WHAT YOU NEED TO DO:
Copy every line of the material exactly as it stands.

** Opening STORED DATA block **

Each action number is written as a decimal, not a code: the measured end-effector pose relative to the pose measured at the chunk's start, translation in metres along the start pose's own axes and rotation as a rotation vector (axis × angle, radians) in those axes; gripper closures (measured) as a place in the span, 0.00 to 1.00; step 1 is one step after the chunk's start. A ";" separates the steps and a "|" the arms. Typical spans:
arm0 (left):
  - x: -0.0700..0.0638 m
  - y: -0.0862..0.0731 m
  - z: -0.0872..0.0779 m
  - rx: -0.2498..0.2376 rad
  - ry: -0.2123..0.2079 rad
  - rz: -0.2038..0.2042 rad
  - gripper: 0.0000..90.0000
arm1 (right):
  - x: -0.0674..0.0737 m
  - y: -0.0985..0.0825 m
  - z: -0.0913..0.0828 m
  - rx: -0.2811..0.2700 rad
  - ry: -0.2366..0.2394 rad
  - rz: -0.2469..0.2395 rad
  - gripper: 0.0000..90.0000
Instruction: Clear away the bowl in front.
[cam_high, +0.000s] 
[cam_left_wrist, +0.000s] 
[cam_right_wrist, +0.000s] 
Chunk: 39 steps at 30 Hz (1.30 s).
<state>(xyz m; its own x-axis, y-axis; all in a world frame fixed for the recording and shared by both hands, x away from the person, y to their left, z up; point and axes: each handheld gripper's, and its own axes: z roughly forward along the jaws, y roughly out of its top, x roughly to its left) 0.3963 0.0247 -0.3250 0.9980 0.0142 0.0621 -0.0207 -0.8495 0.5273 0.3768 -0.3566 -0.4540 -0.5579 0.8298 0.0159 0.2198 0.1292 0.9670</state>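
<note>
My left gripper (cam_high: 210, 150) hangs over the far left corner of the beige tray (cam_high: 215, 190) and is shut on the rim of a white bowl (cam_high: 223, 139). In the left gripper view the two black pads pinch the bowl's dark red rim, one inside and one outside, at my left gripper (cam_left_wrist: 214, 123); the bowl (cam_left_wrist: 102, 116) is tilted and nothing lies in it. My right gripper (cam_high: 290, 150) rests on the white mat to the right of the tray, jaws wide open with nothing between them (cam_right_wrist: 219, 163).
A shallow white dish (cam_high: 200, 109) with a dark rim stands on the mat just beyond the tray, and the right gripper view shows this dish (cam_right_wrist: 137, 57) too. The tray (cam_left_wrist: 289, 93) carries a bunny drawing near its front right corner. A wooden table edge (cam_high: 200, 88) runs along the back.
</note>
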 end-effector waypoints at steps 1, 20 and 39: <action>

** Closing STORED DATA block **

WRITTEN REPLY:
Each action number is written as a decimal, not a code: the measured end-effector pose relative to the pose measured at the chunk's start, translation in metres along the start pose's own axes and rotation as a rotation vector (axis × angle, radians) in those axes; gripper closures (measured) as a place in the span, 0.00 to 1.00; step 1 is one step after the chunk's start. A ";" separates the steps and a "|" the arms. Typical spans:
arm0 (left):
  - x: -0.0700..0.0638 m
  - y: -0.0862..0.0731 m
  - z: -0.0872..0.0779 m
  - rx: -0.2498..0.2376 rad
  - ry: -0.2123..0.2079 rad
  - rz: -0.2038..0.2042 rad
  - gripper: 0.0000..90.0000
arm1 (right):
  - x: -0.0674..0.0737 m
  - y: -0.0985..0.0825 m
  - z: -0.0913..0.0828 m
  - rx: -0.2811..0.2700 rad
  - ry: -0.2366..0.2394 rad
  - rz: -0.2469..0.2395 rad
  - gripper: 0.0000..90.0000
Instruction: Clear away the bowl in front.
[cam_high, +0.000s] 
[cam_left_wrist, +0.000s] 
[cam_right_wrist, +0.000s] 
Chunk: 39 steps at 30 Hz (1.30 s).
<state>(xyz m; its own x-axis, y-axis; all in a world frame fixed for the recording and shared by both hands, x away from the person, y to their left, z up; point and axes: each handheld gripper's, and its own axes: z roughly forward along the jaws, y roughly out of its top, x roughly to its left) 0.3963 0.0247 -0.3250 0.9980 0.0142 0.0621 -0.0207 -0.8495 0.5273 0.3768 -0.3566 -0.4540 -0.5579 0.8298 0.0159 0.2198 0.1292 0.9670</state>
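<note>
My left gripper (cam_high: 210, 150) hangs over the far left corner of the beige tray (cam_high: 215, 190) and is shut on the rim of a white bowl (cam_high: 223, 139). In the left gripper view the two black pads pinch the bowl's dark red rim, one inside and one outside, at my left gripper (cam_left_wrist: 214, 123); the bowl (cam_left_wrist: 102, 116) is tilted and nothing lies in it. My right gripper (cam_high: 290, 150) rests on the white mat to the right of the tray, jaws wide open with nothing between them (cam_right_wrist: 219, 163).
A shallow white dish (cam_high: 200, 109) with a dark rim stands on the mat just beyond the tray, and the right gripper view shows this dish (cam_right_wrist: 137, 57) too. The tray (cam_left_wrist: 289, 93) carries a bunny drawing near its front right corner. A wooden table edge (cam_high: 200, 88) runs along the back.
</note>
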 end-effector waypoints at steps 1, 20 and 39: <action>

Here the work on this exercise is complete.